How exact is the velocity that is showing in a GPS Navigation System like Navigon or TomTom?
2 Answers
This depends upon a large number of variables that are imposed by the GPS navigation system in use and by the processing of the data by the SAT-NAV following the determination of the position fix. These include
- The interval between position fix solutions. This is normally 1 second.
- The position accuracy of each of the positions used to determine the velocity. This depends upon the quality of the sky view and, to a certain extent, the length of time that the GPS has had a sky view.

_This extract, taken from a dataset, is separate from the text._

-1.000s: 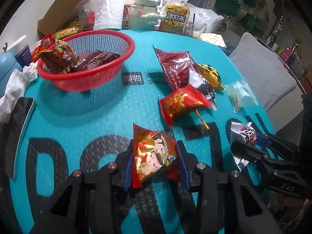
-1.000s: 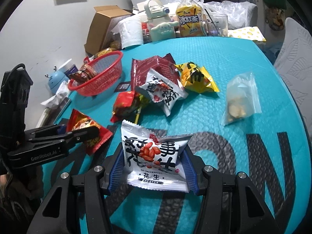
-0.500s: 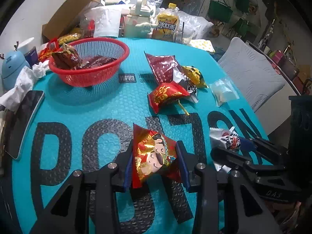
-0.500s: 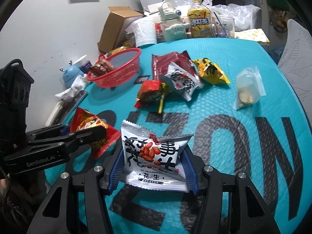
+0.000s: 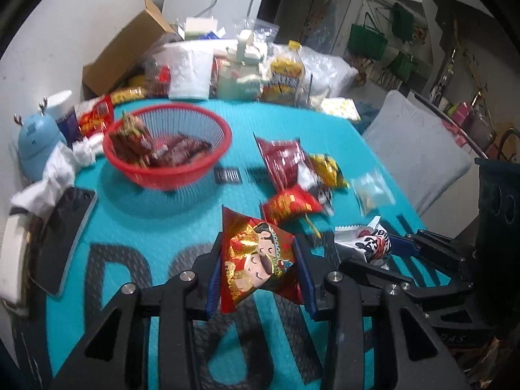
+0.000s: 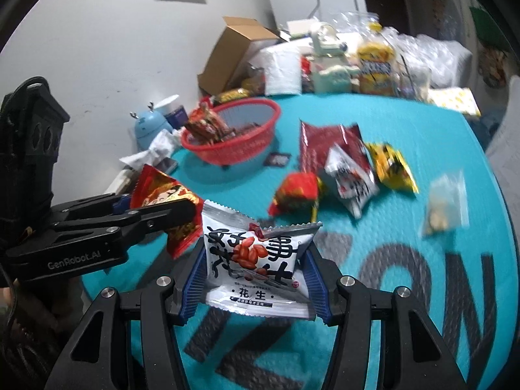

- The number of positions used to calculate the velocity
- The acceleration of the unit
- Filtering algorithm used to smooth the velocity value
The velocity value from the GPS receiver is calculated from the difference between position fixes. As these are typically generated at a 1Hz rate you are measuring a distance travelled in 1 second. The position fixes can have an error of a number of metres, with successive positions wandering from the true position, sometimes by a metre or more for a static unit. I have had static units using high end GPS chipsets that have apparently had a velocity of up to 2 m/s while fixed to my office building.
Some units may filter the velocity value or use more than 2 position fixes to calculate the antenna velocity. This will add a lag to the velocity value shown as the antenna accelerates.
Providing a definitive answer is not possible in just the same way that defining position accuracy has to be bounded by many caveats around the sky view and number of satellites visible.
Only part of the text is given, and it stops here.